_Work to be completed_
Set down exactly the lines in the records below that run from the line with "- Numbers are" to the line with "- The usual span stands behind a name", inclusive, and nothing more.

_Provided records_
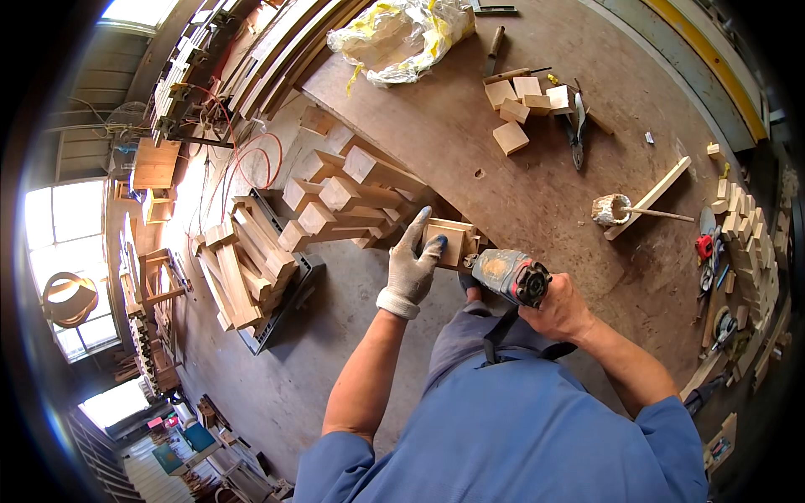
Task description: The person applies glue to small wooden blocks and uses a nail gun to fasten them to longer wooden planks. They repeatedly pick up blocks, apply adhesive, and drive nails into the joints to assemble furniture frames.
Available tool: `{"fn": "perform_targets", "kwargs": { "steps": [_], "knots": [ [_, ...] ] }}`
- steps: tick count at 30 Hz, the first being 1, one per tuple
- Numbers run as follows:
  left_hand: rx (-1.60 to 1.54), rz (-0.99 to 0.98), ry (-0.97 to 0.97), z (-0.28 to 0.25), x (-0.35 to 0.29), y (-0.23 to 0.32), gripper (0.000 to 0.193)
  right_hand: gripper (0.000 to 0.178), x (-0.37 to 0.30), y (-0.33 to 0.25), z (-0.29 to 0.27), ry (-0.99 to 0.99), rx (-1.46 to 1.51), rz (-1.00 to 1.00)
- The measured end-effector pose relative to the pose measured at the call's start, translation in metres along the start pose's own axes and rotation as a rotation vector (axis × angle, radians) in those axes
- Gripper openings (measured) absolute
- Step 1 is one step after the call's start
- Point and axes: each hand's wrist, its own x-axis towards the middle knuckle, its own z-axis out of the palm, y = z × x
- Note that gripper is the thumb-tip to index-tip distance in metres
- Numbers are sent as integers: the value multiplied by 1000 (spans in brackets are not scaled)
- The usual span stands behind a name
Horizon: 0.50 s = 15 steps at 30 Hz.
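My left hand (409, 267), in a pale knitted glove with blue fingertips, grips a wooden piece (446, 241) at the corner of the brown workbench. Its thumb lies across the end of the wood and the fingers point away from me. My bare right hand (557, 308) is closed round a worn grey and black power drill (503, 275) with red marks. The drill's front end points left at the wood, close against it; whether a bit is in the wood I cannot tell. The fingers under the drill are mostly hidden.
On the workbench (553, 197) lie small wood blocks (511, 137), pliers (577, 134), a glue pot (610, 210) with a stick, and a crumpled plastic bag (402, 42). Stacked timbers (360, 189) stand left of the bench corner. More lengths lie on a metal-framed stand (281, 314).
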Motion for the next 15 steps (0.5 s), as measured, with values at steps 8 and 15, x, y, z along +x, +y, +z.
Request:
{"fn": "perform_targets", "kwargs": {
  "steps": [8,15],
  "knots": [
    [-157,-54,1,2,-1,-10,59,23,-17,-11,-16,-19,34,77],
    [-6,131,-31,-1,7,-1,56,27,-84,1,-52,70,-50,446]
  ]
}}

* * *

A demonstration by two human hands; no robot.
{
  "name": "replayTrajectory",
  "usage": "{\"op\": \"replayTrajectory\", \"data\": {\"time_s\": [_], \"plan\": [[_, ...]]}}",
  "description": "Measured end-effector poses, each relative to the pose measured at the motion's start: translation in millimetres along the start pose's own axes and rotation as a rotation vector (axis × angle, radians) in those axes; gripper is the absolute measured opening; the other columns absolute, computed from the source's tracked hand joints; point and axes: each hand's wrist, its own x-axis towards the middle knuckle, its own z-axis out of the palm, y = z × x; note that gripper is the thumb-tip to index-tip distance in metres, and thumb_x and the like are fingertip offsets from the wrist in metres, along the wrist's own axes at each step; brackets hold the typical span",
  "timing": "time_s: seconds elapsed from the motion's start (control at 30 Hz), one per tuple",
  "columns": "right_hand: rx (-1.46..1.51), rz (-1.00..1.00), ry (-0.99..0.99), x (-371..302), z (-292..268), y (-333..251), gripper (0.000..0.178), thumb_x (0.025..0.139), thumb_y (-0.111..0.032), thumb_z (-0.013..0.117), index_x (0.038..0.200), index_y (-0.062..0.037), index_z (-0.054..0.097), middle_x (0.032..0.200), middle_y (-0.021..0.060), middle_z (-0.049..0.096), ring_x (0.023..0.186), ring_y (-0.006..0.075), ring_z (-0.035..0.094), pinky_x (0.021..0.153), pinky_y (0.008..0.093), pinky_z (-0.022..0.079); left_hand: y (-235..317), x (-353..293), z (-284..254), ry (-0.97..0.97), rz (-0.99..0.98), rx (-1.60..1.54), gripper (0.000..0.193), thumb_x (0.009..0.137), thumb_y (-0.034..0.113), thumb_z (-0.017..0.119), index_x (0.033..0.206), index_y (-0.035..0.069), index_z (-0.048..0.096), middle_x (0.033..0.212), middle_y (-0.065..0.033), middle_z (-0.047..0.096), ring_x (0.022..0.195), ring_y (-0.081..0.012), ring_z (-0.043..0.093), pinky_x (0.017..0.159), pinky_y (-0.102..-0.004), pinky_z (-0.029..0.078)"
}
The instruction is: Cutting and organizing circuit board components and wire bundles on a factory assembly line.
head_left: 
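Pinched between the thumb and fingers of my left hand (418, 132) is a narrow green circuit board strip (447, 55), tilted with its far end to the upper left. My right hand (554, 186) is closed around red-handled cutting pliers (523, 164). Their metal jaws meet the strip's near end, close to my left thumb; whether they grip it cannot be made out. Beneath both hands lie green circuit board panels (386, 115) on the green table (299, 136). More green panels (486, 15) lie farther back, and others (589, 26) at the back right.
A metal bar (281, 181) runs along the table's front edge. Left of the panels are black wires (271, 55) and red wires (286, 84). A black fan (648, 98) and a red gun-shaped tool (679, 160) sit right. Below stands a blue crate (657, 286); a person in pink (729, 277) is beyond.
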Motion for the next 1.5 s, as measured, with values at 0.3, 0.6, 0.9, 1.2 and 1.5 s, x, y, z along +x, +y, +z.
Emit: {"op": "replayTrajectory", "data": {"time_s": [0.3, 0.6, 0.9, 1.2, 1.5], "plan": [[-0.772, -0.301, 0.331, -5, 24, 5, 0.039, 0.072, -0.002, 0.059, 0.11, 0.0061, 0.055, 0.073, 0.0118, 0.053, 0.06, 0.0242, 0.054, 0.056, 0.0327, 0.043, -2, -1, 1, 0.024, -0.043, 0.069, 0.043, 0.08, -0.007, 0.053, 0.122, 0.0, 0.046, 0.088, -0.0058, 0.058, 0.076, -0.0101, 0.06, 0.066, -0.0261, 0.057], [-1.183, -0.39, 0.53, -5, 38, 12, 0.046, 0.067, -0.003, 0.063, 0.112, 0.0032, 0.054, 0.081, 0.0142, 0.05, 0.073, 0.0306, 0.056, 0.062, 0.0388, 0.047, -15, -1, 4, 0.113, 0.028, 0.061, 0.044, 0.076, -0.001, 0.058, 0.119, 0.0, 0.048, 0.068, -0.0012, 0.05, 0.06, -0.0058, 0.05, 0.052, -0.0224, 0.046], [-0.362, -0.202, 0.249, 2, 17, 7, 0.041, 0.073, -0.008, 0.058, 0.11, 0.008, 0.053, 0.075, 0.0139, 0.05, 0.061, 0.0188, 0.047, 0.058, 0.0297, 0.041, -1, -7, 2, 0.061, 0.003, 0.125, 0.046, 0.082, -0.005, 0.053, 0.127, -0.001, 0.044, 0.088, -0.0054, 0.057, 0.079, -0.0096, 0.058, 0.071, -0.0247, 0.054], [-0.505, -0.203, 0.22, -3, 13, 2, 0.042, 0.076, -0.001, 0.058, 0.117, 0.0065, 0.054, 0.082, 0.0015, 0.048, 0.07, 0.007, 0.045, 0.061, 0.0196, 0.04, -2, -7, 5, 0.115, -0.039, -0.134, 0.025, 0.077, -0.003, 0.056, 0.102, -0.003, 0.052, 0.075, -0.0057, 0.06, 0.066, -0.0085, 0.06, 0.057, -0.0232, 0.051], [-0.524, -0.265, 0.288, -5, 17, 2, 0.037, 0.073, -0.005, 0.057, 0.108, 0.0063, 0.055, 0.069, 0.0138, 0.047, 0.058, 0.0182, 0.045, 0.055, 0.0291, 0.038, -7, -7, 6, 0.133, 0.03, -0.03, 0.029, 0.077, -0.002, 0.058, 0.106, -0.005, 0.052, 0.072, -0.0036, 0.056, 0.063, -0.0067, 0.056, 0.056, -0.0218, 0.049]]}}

_Answer section_
- Numbers are sent as integers: the value multiplied by 1000 (spans in brackets are not scaled)
- The usual span stands behind a name

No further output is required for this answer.